PlayBASIC V1.64N2  Beta #1 - Sprites Collision and evils branch prediction

    While roaming the hill sides of the PB engine a few weeks back,  noticed something of an oddity in regards to sprite collision, in particular when used in scenes of say 500->1000 sprites.   Yeah, I guess that's a fairly pie in the sky sprite count given your average PB has has less than 25 sprites on screen, but none the less,  if we can make a dent on the bottle neck then any improvement will flow through to more real world situations.

    In the test code, I'm creating a 1000 sprites within a 800 * 600 range of each other and comparing each sprite to all 1000 of them,making a 1,000,000 brute force potential impacts.   What's interesting is that in this situation, it's actually quicker to not use collision classes at all,  by about 3 times in fact.    

    When sprite hit runs through the set, it's just AND'ing the your desired class with each sprites class , if no bits are shared, we skip it.

    Which might look a bit like this in PB code



   MyMASK = %11110000

   For ThisSprite =1 to  NumberOfSprites
        if GetSpriteCollisionClass(ThisSprite)   and MyMASK

             ; Here we'd continue to do the actually impact
             
       endif
   next



     So what we're saying is that when the IF / ENDIF statement is always true, then the loop runs much quicker (3 times faster) than when the we selective target impacts, when say only 10% of the cases were true.   Doesn't make sense ?, yeah... had me stumped for a while, but this has all the hall marks of the branch predictor failing us.     Which I'm not too sure we can avoid at this point.  I've been trying to rearrange the logic to avoid potential stalls, but the moment there's a comparison in the loop it dies in such circumstances.
         
     Now given the situation is pretty pie in the sky,  it's not really something i'm worried about, but it does bother me :)

 
     Attached is pic showing the scene i'm testing.. a bit over the top :)


ATLUS

one thousand sprite, good work, and how many fps?

kevin


kevin

#3
 PlayBASIC V1.64N2  Beta #2 - Compare Operators

     A by product of the previous test has lead to some improvements to the compare operator opcodes in the PB VM.    Compares aren't a heavily used operator throughout a program, but they generally appear in high repetition loops, so we can win back some free performance by customizing the opcodes to better handle the most general situation, which is INTEGER compares.   It'll still handles mixed INT/FLOAT types, but the reshuffle means it's slightly biased towards integer operations.

     In the shots bellow we're running a bunch of for/next loops each  performing 10,000 iterations.   Each test is comparing the various comparison types, so we've a loop for EQUALS, NOT EQUAL, LESS THAN, GREATER THAN,  LESS THAN EQUALS and GREATER THAN EQUALS.   Some loops are just doing one compare, others are comparing all 4 combination.. ie.
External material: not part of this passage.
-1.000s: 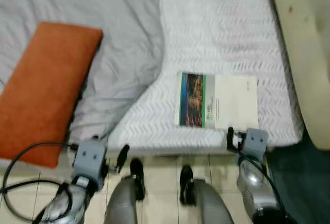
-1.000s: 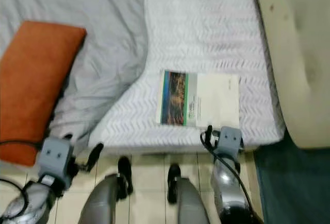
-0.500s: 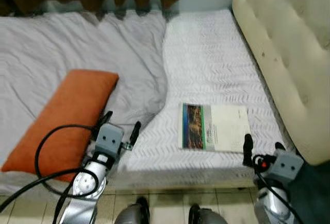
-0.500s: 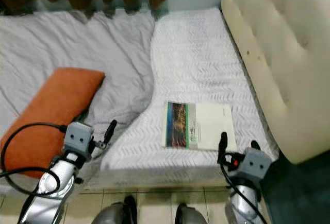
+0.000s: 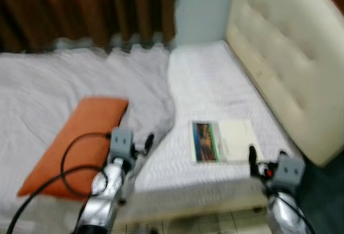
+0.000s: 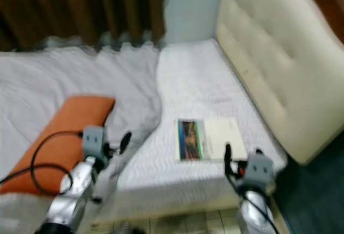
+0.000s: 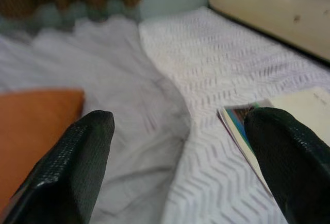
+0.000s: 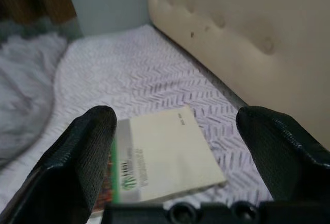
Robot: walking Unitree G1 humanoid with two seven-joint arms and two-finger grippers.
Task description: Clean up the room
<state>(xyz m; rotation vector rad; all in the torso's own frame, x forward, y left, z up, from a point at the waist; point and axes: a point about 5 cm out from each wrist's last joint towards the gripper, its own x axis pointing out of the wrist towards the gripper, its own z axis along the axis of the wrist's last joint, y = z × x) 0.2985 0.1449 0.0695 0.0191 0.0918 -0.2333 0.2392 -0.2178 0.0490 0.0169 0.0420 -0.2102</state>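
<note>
White-covered book (image 5: 223, 141) lies flat just beyond the open right pincer (image 5: 266, 156).

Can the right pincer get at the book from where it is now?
Probably yes. The right pincer is open, just short of the book on the bed, with nothing between them.

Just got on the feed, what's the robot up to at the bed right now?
It stands at the bed's edge with both arms raised and nothing held. The right gripper is open, just short of the near edge of the book lying flat on the white bedspread. The left gripper is open too, beside the orange pillow.
</note>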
INT=INT, INT=FLT, FLT=INT, FLT-FLT
           
    The compiler can also detect some assignment redundancy in expressions, which can remove the odd bogus move operator that could appear in the outputed code.    The combination makes the bench mark about twice as fast.   May have also found a few legacy opcodes no longer in use.  It's hard to tell really, since the output opcode is often calculated (merged) during code generation, rather than  a nice an obvious write function.  So if you get 'messages during BETA testing' then I wanna know about it.  



PlayBASIC V1.64N2  Beta #3 - FOR / NEXT Statements

    While looking through some user code recently, noticed a few usages of   STEP 1 in FOR/NEXT loops.  The run time actually has two looping methods built in, one for the default loop iteration of one, and another for a user defined step value.  This is necessary as the user defined step requires another variable read from memory every iteration.   Fetching from memory is unavoidable when the step is some custom value, but when it's one, it's just overhead for the sake of overhead.  So the parser now automatically detects this situation and defaults back to the standard +1 looping form.          
    So this,


     For lp =0 to Max Step 1
          Count++
     next

 
     is actually compiled as this now.

     For lp =0 to Max
          Count++
     next





kevin

#4
 PlayBASIC V1.64N2  Beta #4 - Squeeeeezzzzzing out some extra Loop performance

     At this stage,  optimizing any of the core operations in the PBV1.64 VM,  is how you'd imagine those formula one engineers must feel squeezing that extra millisecond out of their latest F1 car.   There was a point early on, where making the runtime faster was often pretty easy, but  as time drags, the big impact gains are few and far between.     More often than not now, new gains are made not through changing the runtime, but tweaking the compiler to detect and gracefully replace particular 'dodgy' bits of logic or functions.   Another way gains can be made, is via tweaking the layout of the opcodes being produced based upon the most common circumstances users apply it, which is how the performance gains in the comparison opcodes are made above.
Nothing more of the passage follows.